その通信、リスク管理は大丈夫ですか?
在宅勤務や、サテライトオフィス、モバイルワーキング……。ICTを活用することで、オフィスから離れた場所で仕事ができるテレワークは、柔軟な働き方を可能にし、仕事の効率向上や家庭との両立に役立っています。一方でオフィスから離れると、近くに上司もセキュリティ責任者もいない環境で仕事をすることになります。自分自身が責任者になったつもりで、最低限のセキュリティ知識を身に付けて、リスクに気を配る必要があるのです。
まず意識したいのが、メールやクラウドサービス、ウェブ閲覧に欠かせない「通信」の安全確保です。一般的な無線LANを利用した通信は、実は傍受しようとすればできる可能性があるもの。その仕事で売上を上げている間に、情報漏えいでトラブルを起こしたと想像すると、背筋が寒くなるのではないでしょうか。

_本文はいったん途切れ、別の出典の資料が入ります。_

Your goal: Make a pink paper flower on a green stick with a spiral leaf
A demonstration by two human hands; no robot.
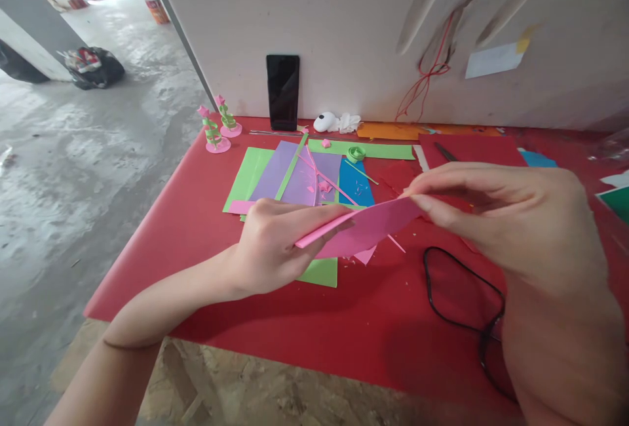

安全な通信を行うためには、セキュリティ性の高い通信方式であるVPN(Virtual Private Network)が会社で導入されていれば、定められた手順で利用するようにしましょう。VPNが利用できず、無線LAN通信を使用する場合は、SSLによる暗号化を積極的に利用しましょう。特に機密性の高いファイルや、ID・パスワードなどのログイン情報、暗証番号など重要な情報を入力・送受信する際は必須。URLが「https」で始まっていること、ブラウザに「鍵マーク」が表示されることなどによって確認できます。
もしも無線LANのアイコンに「保護なし」と表示されるなら要注意。接続しているアクセスポイント自体が、SSLの暗号化に対応していないケースです。SSL非対応のアクセスポイントを利用すると、他人に通信を傍受されたり、サイバー犯罪を目的とした悪意あるアクセス先に誘導されたりとリスクが高まるので、重要な通信を極力避けるようにしてください。
インターネット通信だけではありません。公共の場で無線LANに接続中は、ファイルの共有機能をOFFにするのもセキュリティ対策になります。有効になっていると無線LANでつながった第三者があなたのパソコンにアクセスできるため、ファイルが読み取られたり、マルウェアなどの不正なファイルを送り込まれたりするのです。自宅で作業するために無線LANのアクセスポイントを設定するときは、「WPA」「WPA2」といった方式の暗号化を行う設定にするのがおすすめです。その際には接続するためのSSIDも、初期設定のものから推測困難な文字列に変更しておくと良いでしょう。